Overall, the online staffing marketplace is growing faster than the traditional staffing market. This will likely spur many more traditional staffing firms to take advantage of the lower-cost business model offered by online alternatives, especially when many of their own temporary workers are gaining additional income by complementing their temporary assignments with freelance gigs. 

‘The Recruiting Startup Ecosystem Is Showing No Signs of Slowing Down’

Sushman Biswas wrote in Recruiting Daily, “The recruiting startup ecosystem is showing no signs of slowing down. Amid fears of recession and ongoing trade wars, the recruitment technology market is going strong. Globally, recruitment startups collectively raised $1.6B as of November 1, 2019, up by $1.1B in 2018.”
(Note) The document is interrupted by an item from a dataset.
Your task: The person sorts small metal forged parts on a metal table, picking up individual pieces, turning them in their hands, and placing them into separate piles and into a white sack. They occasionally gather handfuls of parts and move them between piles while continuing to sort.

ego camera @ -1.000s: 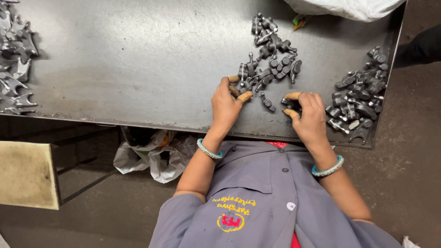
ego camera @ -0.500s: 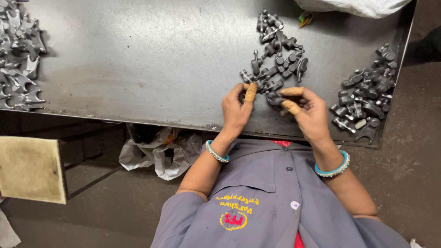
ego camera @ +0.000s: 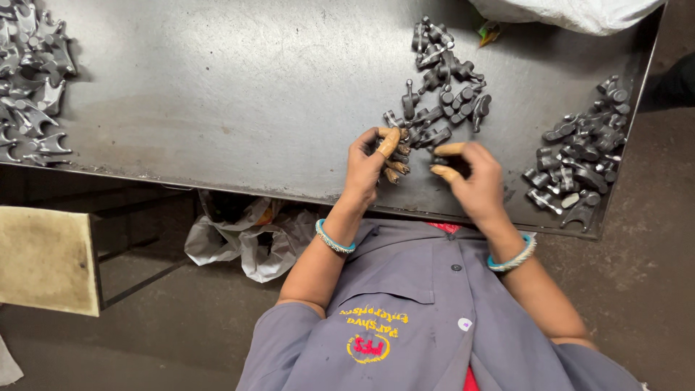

In Biswas’s view, “Funding trends for 2019 reflect the larger macroeconomic issues at play in the global talent marketplace. Skilled talent shortage continues to be one of the major pain points for organizations today, and it is no surprise that startups solving for this problem have received the lion’s share of VC funding this year. Additionally, AI recruiting platforms have also raked in significant funding in 2019.”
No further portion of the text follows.